Different format in a flat file???

chulett · Post by **chulett** » Mon Aug 04, 2003 7:28 am

Assuming you have some way to recognize the record types, the typical way to do this is to define your flat file as a single string, or maybe one "id" field and the rest as "data". Then in your initial transform, split out the header, detail and trailer records, and split up the data portion accordingly.

You can also play games with the aggregator, using FIRST and LAST to find the header and trailer records.

-craig

roy · Post by **roy** » Mon Aug 04, 2003 7:55 am

Hi,
I implemented something like what craig sugested on DS vr.5.
worked nicly except 1 glitch: I got phantom warnings.
got rid of phntoms eventually by having 2 transformers after the initial row filtering and only then ouput to a file.
if you want I can elaborate on what I did.

Good Luck,

Roy R.

kduke · Post by **kduke** » Mon Aug 04, 2003 8:49 am

srsr

If you are on UNIX the fastest way is to strip off the first and last line with UNIX command sed.

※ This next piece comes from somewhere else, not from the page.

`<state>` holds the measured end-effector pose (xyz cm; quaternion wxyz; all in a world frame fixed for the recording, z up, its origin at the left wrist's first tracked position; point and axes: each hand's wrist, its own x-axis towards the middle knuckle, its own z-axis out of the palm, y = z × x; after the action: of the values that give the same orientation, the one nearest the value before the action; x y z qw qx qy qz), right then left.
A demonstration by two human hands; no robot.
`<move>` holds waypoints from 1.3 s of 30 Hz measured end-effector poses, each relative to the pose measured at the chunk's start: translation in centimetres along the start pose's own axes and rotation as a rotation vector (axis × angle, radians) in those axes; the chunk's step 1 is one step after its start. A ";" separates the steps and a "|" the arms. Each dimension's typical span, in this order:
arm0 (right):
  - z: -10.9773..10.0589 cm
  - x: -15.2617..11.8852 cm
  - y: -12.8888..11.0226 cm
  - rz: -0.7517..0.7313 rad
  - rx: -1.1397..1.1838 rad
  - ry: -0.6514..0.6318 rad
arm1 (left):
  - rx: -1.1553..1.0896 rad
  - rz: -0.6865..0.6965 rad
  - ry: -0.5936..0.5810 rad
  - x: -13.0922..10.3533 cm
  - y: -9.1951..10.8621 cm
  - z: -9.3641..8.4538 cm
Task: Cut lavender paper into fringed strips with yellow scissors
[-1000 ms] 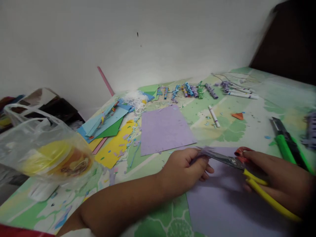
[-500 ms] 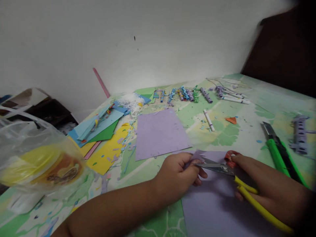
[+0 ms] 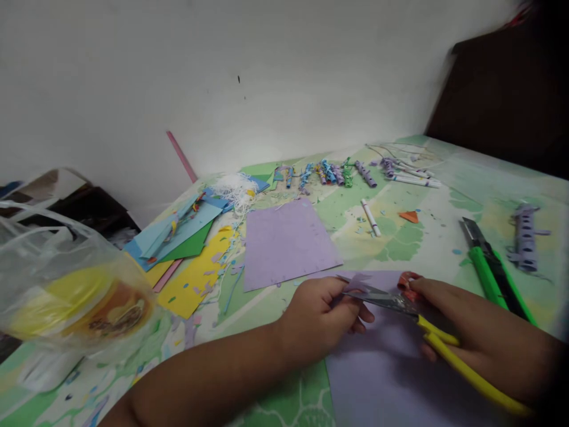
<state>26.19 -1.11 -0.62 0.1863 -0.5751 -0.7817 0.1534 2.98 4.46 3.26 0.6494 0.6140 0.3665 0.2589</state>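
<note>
Two bare hands, single head view: left hand (image 3: 322, 317) has thumb and forefinger pinched together on a small purple piece (image 3: 358, 283), edges blurred, other fingers loosely curled; exact contact is partly hidden. Right hand (image 3: 475, 332) is wrapped round the yellow-handled scissors (image 3: 395, 303), blades slightly parted, tips at the left fingers with the purple piece between. A red-orange curl (image 3: 406, 281) sits at the right fingers; can't tell if it's part of the scissors. Everything is held above a purple sheet (image 3: 368, 379) lying near the table edge; another purple sheet (image 3: 288, 243) lies just beyond. Step reads as snipping the piece. To do it well, I'd keep the left thumb and fingertips back from the blade tips, hold the piece taut, and take short cuts while turning the paper, not the scissors. Green cutter (image 3: 489, 279) lies near the right hand with some blade out, so elbow room matters. Text: none legible. Jar (image 3: 66, 296) inside a clear plastic bag carries an orange label with a printed picture, too blurred for a brand; marker (image 3: 370, 217) shows no readable writing either.
</note>
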 end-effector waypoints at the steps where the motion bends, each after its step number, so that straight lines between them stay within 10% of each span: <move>1: 0.0 -0.1 0.1 0.008 0.002 -0.010 | -0.004 -0.005 -0.008 -0.1 0.1 0.0; 39: 0.5 -0.3 1.7 -0.180 -0.150 0.144 | 0.040 -0.007 -0.040 -0.6 0.3 0.0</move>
<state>27.46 -0.93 -1.90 0.2112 -0.5246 -0.8240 0.0357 2.60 4.02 3.66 0.6450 0.6307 0.3606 0.2370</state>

I would have to look up the syntax but it is simple because "$" is the last line. If you need the exact command the let me know.

Kim.

Kim Duke
DwNav - ETL Navigator
www.Duke-Consulting.com

kcbland · Post by **kcbland** » Mon Aug 04, 2003 9:10 am

If your file is small (small to me is < 50million) then simply do a head and tail combination on the file into another file. Write a standard ksh script so you can reuse this script on all files of similar structure. If header and trailer includes row counts and byte counts then expand this script to validate the data. This is classic data warehousing, and you need to develop your code library with scripts such as this. This is referred to as "induction processing".

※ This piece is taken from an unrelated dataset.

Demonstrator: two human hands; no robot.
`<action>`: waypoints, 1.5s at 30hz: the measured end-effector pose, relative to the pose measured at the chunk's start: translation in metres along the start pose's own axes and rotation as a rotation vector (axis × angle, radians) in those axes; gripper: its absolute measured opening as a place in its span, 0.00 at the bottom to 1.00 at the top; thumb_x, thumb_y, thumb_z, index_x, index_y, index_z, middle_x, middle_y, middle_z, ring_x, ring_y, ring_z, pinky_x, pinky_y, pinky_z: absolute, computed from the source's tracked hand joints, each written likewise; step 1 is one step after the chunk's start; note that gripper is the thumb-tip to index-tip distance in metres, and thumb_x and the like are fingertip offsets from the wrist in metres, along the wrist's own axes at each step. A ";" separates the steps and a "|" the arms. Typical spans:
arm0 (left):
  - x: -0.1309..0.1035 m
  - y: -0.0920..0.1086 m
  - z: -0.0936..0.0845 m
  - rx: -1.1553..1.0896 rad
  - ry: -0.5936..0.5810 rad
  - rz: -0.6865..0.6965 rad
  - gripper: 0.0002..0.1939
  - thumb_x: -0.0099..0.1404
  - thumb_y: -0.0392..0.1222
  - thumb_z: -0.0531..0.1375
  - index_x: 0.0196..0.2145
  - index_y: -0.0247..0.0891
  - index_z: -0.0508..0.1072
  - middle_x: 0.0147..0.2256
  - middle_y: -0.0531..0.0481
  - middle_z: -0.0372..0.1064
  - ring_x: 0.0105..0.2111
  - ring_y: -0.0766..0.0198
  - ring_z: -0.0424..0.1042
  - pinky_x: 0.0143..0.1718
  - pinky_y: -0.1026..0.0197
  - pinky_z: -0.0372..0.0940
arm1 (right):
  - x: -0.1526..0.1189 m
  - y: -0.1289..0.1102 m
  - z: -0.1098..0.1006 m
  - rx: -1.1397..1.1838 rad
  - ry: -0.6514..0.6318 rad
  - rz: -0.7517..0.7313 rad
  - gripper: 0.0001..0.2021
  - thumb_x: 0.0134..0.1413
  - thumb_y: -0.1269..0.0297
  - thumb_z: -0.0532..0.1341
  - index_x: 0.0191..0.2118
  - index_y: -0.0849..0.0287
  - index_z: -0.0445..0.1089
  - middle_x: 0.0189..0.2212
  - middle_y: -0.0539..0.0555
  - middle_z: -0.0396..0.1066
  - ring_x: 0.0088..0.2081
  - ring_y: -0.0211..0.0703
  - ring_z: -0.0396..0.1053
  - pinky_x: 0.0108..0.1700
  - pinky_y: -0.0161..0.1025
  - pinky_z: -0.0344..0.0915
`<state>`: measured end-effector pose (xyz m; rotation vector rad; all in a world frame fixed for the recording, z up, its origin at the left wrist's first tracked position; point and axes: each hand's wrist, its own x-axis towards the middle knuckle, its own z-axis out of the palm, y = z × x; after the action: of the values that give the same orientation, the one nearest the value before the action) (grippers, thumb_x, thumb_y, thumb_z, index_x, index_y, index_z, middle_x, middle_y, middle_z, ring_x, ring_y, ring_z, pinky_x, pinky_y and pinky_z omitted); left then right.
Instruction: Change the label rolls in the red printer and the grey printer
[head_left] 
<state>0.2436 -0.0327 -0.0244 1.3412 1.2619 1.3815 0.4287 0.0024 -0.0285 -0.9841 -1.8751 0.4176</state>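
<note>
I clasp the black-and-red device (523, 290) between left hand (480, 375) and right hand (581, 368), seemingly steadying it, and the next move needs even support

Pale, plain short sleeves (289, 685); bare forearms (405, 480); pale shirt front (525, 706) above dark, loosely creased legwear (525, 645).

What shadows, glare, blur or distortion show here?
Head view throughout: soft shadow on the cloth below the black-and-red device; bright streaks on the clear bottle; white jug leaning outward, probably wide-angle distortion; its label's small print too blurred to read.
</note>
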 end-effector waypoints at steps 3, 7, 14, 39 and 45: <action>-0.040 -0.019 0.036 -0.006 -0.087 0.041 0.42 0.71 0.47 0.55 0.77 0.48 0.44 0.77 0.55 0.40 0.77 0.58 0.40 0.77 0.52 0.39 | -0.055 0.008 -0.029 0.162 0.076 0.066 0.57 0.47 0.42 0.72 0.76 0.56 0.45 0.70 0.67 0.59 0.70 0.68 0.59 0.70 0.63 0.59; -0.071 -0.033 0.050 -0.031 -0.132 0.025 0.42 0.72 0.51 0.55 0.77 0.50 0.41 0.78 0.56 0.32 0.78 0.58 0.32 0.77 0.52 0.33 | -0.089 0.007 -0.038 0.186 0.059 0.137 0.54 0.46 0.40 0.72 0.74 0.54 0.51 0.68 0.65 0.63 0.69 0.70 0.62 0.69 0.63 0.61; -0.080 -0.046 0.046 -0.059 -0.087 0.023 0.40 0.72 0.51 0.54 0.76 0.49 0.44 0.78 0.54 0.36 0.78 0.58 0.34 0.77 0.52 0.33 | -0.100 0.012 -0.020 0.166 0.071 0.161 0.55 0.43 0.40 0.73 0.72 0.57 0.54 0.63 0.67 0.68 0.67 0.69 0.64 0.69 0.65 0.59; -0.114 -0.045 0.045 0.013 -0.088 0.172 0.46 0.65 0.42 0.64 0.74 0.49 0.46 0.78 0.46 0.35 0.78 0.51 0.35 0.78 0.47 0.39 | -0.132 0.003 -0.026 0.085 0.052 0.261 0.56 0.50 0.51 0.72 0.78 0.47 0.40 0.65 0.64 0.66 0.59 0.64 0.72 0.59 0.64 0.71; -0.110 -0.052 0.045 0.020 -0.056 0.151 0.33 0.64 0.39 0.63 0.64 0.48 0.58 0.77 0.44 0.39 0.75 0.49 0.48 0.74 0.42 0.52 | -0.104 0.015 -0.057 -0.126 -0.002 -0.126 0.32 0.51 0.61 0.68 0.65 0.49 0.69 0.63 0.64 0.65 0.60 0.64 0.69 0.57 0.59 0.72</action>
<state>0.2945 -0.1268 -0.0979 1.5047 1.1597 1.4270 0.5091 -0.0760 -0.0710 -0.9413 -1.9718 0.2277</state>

DataStage's Sequential stage works with fixed format files. Do not attempt to use varying format. You could use the "one column trick" to define one column of data in the file and using field extractions or byte location extraction to parse it to various columns. However, this throws metadata right into the bit bucket.

Kenneth Bland

kduke · Post by **kduke** » Mon Aug 04, 2003 9:40 am

Ken

I thought about that but head has a limit to the number of lines it will process on most UNIX boxes this is a small number like several thousand lines. I have not found a limit on tail.

Kim.

Kim Duke
DwNav - ETL Navigator
www.Duke-Consulting.com

kcbland · Post by **kcbland** » Mon Aug 04, 2003 10:54 am

Also, this poster didn't tell us PX or Server or version. Release 6.0 has filtering, so you could issue head/tail if you wanted. However, the trailer record gives you problems. I still like my original recommendation, and you should probably use SED. I just didn't know the abilities of the poster.

This is one of those things we all do at every client. This is why a bag of tricks is a consultants best friend. I actually have my version of a validation script, but people out there are better off developing their own toolset as part of their project. Should ETL tools be expanded for this functionality? I think so. Headers and trailers are SOOOOOO common, what's different is the format and purpose.

Good luck all!

Kenneth Bland

degraciavg · Post by **degraciavg** » Mon Aug 04, 2003 11:05 pm

Hi srsr,

Here's a nice trick you can do with sequential files having headers and footers... or with different record layouts, in general...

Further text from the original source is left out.